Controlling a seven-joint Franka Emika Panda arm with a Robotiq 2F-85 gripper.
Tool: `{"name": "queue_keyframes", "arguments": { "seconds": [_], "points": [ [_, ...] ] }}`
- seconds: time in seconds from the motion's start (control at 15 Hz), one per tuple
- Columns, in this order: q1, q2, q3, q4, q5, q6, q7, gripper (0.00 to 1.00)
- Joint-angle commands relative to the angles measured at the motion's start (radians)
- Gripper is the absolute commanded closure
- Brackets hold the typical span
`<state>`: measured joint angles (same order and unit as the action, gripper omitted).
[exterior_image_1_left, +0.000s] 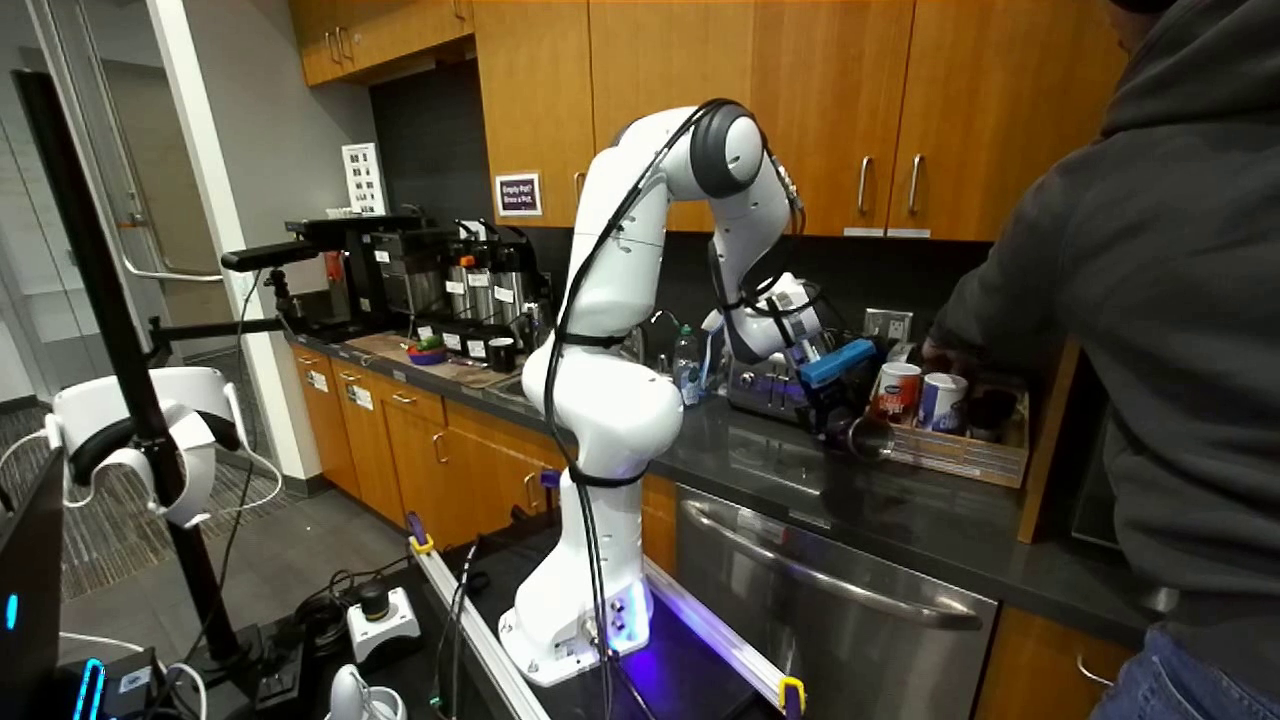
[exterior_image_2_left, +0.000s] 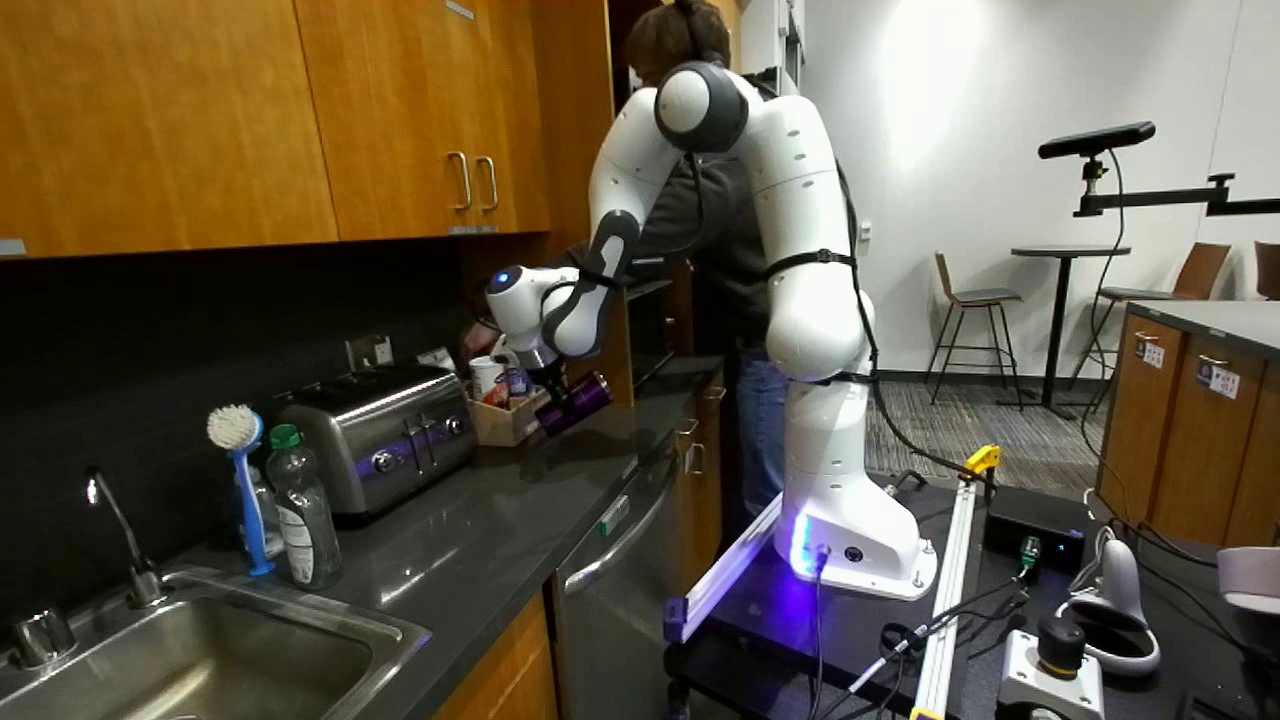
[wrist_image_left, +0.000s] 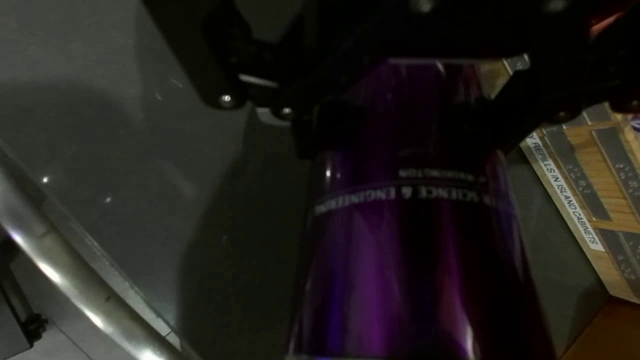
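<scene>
A shiny purple tumbler (wrist_image_left: 400, 280) with white lettering fills the middle of the wrist view. My gripper (wrist_image_left: 405, 130) is shut on it, with dark fingers pressed to both sides. The tumbler (exterior_image_2_left: 585, 400) leans at a slant, held off the dark counter, in an exterior view. Also seen there, my gripper (exterior_image_2_left: 560, 392) comes down from above. From the opposite side the tumbler (exterior_image_1_left: 870, 437) shows its round end, just in front of a wooden box (exterior_image_1_left: 955, 458). My gripper (exterior_image_1_left: 835, 415) looks very dark there, so its fingers are hard to make out.
The box carries a red-and-white can (exterior_image_1_left: 897, 388) and a blue-and-white can (exterior_image_1_left: 941, 402). A person (exterior_image_1_left: 1180, 300) reaches in behind it. A steel toaster (exterior_image_2_left: 400, 445), soap bottle (exterior_image_2_left: 303, 520), brush (exterior_image_2_left: 245, 480) and sink (exterior_image_2_left: 400, 640) line the counter. Cabinets (exterior_image_1_left: 830, 110) hang above.
</scene>
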<state>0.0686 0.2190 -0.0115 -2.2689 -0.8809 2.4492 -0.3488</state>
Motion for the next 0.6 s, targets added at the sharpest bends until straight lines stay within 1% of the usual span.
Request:
{"name": "queue_keyframes", "arguments": {
  "seconds": [0.0,0.27,0.53],
  "points": [
    [0.006,-0.044,0.015,-0.026,-0.068,-0.063,0.059,0.43],
    [0.01,-0.047,0.031,-0.03,-0.134,-0.14,0.096,0.43],
    [0.013,-0.042,0.047,-0.03,-0.177,-0.228,0.098,0.43]
  ]
}}
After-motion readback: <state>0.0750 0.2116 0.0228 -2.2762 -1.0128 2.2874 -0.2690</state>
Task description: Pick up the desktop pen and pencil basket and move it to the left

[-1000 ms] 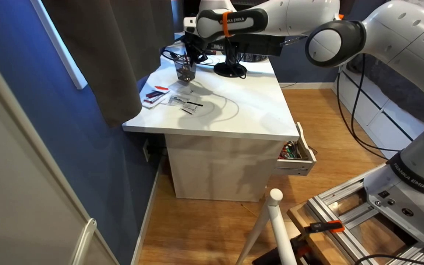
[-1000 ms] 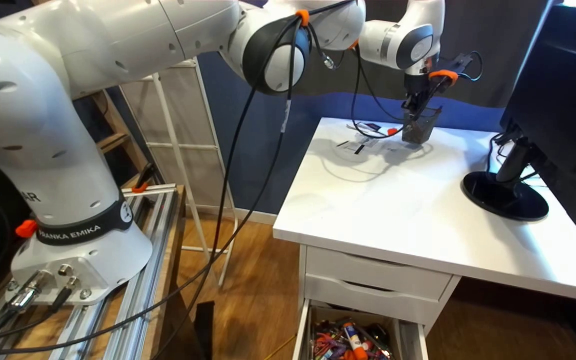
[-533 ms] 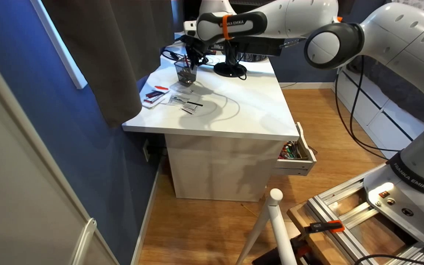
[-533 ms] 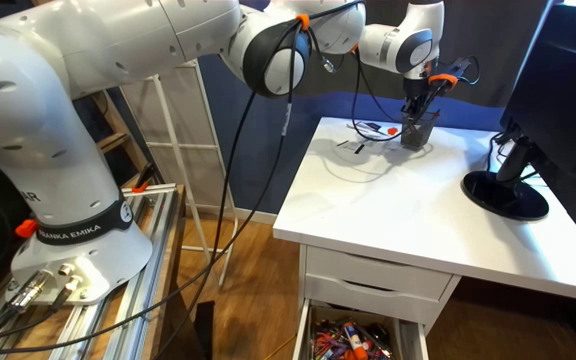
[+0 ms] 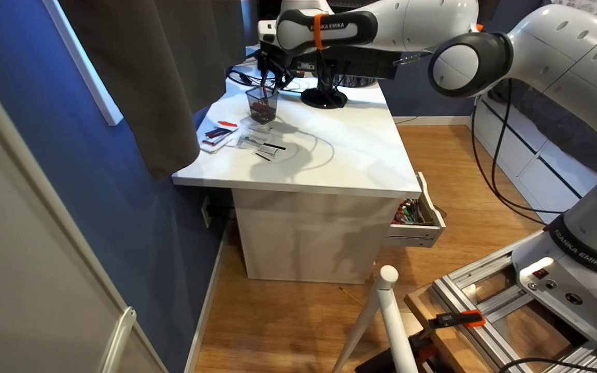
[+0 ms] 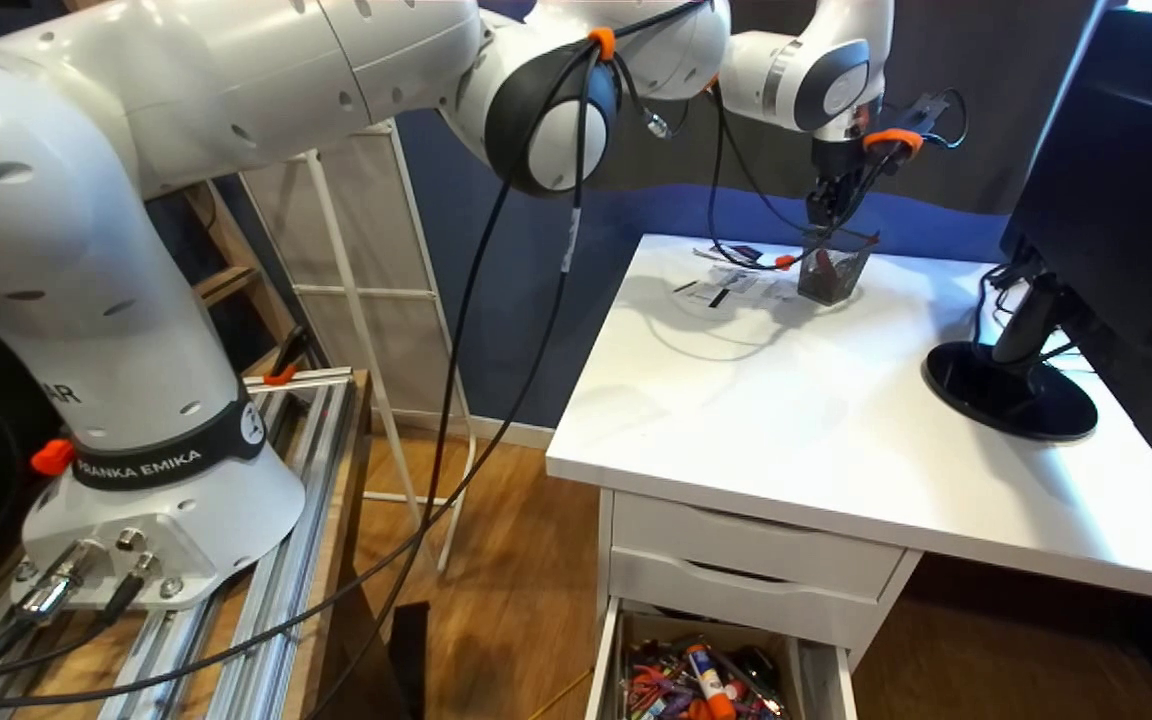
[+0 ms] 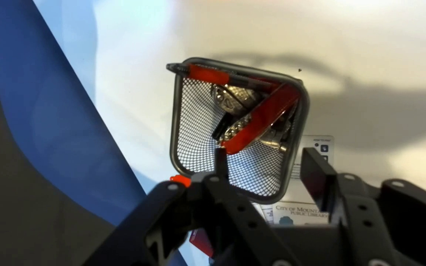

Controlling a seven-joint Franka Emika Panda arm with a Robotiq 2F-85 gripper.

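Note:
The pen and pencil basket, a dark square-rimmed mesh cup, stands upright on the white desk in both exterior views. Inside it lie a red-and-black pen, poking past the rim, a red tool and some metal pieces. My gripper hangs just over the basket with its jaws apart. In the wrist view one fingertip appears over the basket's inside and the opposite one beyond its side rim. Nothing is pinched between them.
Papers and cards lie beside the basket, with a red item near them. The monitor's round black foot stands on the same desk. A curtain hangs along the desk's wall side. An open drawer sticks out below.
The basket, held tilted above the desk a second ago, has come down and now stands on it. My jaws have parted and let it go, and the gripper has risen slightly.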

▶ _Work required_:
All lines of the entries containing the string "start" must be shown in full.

▶ _Answer for this exercise_:
- seconds: time in seconds from the motion's start (control at 15 Hz), one per tuple
- Joint-angle commands relative to the angles measured at the motion's start (radians)

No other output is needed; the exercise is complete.